Data recently released from Israel showed Israelis that were first to get vaccinated were catching COVID-19 despite being vaccinated. Israelis that had recently been vaccinated more recently were becoming infected at the same rate.
The study pushed for society to need or want booster shots as fear of waning immunity spread.
Now, the Biden Administration is suggesting anyone who has the vaccine should get the booster eight months after their last COVID vaccine dose.
The issue is that the data from the Israeli study may have been misleading, and the United States jumped the gun regarding the facts about booster shots.
So, has the “business” of COVID vaccines and their boosters, which has become costly, become intertwined with the greater good for the health of the people?
What was misleading about this study in Israeli were the other variables involved.
Simpson’s Paradox is when a conclusion that is false disappears when subgroups are examined, and this may have happened here.
The two groups of people studied weren’t just different because one group was vaccinated in winter and the other in spring. The earlier group was more educated, and they were more likely to travel and be the first group exposed to the Delta variant in comparison to the second group.
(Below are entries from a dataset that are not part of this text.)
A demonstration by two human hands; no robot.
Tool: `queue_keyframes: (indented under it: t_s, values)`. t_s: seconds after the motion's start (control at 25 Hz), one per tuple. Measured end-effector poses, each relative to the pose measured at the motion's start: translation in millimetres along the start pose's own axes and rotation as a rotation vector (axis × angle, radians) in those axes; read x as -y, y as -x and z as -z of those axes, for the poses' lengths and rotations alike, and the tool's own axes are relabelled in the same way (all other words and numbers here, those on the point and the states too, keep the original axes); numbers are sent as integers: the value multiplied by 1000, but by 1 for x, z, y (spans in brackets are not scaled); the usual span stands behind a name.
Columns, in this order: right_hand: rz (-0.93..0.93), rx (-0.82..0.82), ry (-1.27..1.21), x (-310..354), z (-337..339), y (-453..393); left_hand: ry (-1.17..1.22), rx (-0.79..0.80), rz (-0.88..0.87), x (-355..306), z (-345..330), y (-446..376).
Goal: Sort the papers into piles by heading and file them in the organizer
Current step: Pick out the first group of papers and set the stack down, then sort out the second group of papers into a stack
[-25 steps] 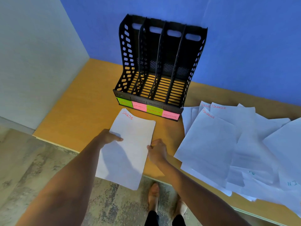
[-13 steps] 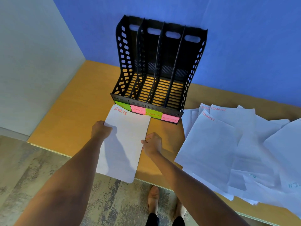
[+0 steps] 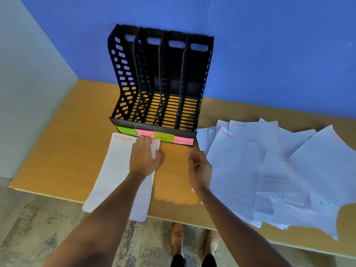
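My left hand (image 3: 144, 158) lies flat on the SPORTS sheet (image 3: 113, 170), fingers straight and together, pressing its upper right part onto the desk (image 3: 57, 151). My fingertips reach almost to the sheet's top edge, just short of the pink label (image 3: 144, 132) on the organizer (image 3: 159, 81). The red heading sits just left of my fingers, uncovered. The sheet runs from the organizer's front edge down toward me, and its lower end hangs past the desk's near edge, over the floor (image 3: 38, 218).

My right hand (image 3: 199, 168) is off the sheet, over bare desk between it and the loose papers (image 3: 269, 170). Its fingers are loosely curled and hold nothing; whether it touches the desk I cannot tell. The left edge of the nearest FINANCE sheet (image 3: 233, 170) lies right by my knuckles.

The organizer stands upright against the blue wall (image 3: 269, 45), four slots, nothing in them that I can see. Along its front run four labels: green (image 3: 126, 130), pink, green (image 3: 163, 136) reading FINANCE, pink (image 3: 183, 140). The SPORTS sheet lies below the two leftmost. The loose papers overlap in a spread to the right, several headed FINANCE in red, others with headings hidden or too blurred to read.

My shoes (image 3: 194, 239) show below the desk edge.
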State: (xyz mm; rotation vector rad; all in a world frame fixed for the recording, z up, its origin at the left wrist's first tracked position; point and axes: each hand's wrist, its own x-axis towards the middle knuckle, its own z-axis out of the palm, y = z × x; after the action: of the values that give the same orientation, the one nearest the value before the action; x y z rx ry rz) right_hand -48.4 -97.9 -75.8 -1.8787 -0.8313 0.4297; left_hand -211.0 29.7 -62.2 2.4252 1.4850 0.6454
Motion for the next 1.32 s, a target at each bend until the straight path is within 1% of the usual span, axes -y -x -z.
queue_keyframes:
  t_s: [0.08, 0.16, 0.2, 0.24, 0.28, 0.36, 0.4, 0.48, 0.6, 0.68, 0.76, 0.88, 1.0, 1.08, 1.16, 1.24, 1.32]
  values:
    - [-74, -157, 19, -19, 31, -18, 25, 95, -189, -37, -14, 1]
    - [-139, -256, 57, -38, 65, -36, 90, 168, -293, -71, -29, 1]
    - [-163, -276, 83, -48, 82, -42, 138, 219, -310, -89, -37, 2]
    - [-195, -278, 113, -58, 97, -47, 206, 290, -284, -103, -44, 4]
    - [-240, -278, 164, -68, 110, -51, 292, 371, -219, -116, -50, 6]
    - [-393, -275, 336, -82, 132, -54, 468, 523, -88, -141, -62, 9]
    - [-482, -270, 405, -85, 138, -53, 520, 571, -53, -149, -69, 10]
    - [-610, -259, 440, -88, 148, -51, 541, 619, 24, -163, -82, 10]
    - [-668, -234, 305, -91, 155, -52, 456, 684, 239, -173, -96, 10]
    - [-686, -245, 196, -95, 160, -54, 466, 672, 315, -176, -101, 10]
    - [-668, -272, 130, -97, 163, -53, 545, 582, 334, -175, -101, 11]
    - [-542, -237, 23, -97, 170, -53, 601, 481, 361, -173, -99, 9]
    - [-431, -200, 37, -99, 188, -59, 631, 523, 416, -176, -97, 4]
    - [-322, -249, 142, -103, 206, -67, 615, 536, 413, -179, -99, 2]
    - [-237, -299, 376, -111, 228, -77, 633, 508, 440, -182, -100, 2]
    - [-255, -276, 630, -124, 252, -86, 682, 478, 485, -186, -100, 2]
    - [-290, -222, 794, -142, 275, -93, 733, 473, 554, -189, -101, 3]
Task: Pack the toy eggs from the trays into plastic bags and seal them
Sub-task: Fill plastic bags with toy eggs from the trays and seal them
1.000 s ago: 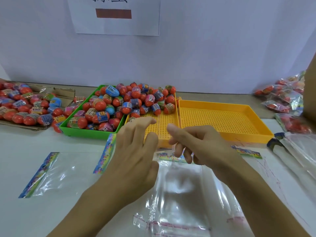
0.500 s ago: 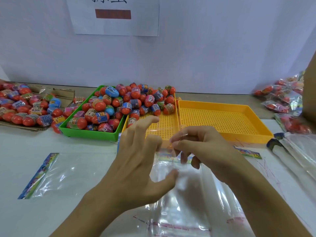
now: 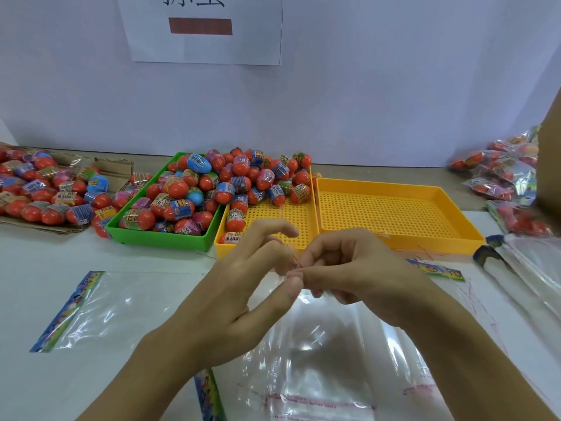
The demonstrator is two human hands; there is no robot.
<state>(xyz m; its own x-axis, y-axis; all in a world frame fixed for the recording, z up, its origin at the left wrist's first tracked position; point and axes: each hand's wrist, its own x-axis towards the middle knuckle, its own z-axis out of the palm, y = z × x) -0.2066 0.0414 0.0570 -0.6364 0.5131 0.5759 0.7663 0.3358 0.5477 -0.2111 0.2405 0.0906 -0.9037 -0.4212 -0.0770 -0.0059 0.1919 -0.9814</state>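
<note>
Both my hands meet above a clear plastic bag (image 3: pixel 318 354) lying on the white table. My left hand (image 3: pixel 243 299) pinches the bag's top edge between thumb and forefinger, its other fingers spread. My right hand (image 3: pixel 349 275) curls its fingers and pinches the same edge, where a thin red strip shows. Red toy eggs (image 3: pixel 194 196) with coloured wrappers fill the green tray (image 3: pixel 161 238) and spill into the left yellow tray (image 3: pixel 285 220).
An empty yellow tray (image 3: pixel 394 214) sits to the right. More eggs lie on cardboard (image 3: pixel 39 189) at far left. Another bag with a coloured header (image 3: pixel 91 308) lies at left. Filled bags (image 3: pixel 504 180) pile at far right, with loose bags (image 3: pixel 531 268) beside them.
My left thumb has come up to meet the forefinger at the bag's top edge, and both hands have closed in on the same spot.
</note>
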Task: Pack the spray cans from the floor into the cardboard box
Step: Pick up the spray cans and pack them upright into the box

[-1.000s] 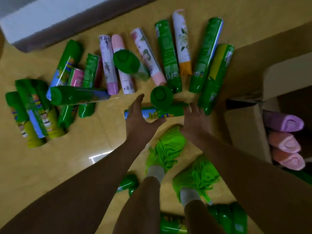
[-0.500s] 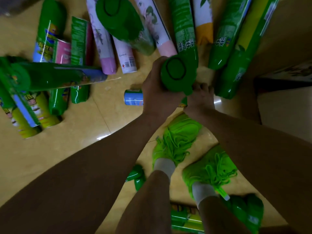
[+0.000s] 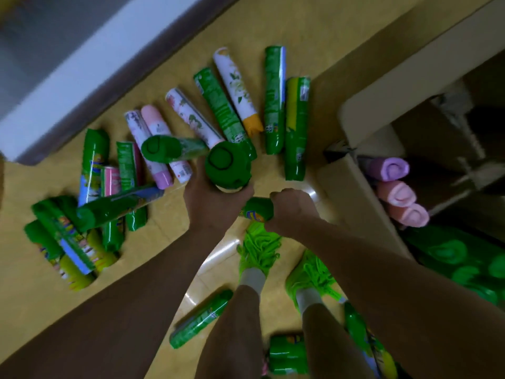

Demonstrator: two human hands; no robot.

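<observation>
My left hand (image 3: 211,205) grips a green spray can (image 3: 228,168) that stands upright, its round cap facing the camera. My right hand (image 3: 291,212) is closed around a second green can (image 3: 257,212), held sideways just above my shoe. Several green, pink and white cans (image 3: 226,110) lie fanned out on the yellow floor beyond my hands. The open cardboard box (image 3: 352,187) sits at the right, with purple and pink cans (image 3: 396,195) and green cans (image 3: 453,255) lying inside.
A pile of green cans (image 3: 68,233) lies at the left. More green cans (image 3: 200,318) lie on the floor near my bright green shoes (image 3: 259,250). A grey-and-white skirting edge (image 3: 82,86) runs along the back left. The box flap (image 3: 410,80) stands open behind.
Both hands went from reaching open to closing on a can each. The upright can has come off the floor in my left hand, and the view has pulled back and swung toward the box.
</observation>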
Because of this, their higher rate of infection could be due to their choices and actions, and not the vaccine waning.
Other experts say the statistics for positive COVID cases has remained similar among adults and children throughout the pandemic and the study on boosters needs to be better understood.
At the end of it all, business and politics has been greatly intertwined with the concept of vaccines and the health of the public, influencing much of the data available.
This is being seen as the United States pushes out booster shot timelines to vaccinated individuals while Simpson’s Paradox exists in the cited study working as a driving force behind boosters.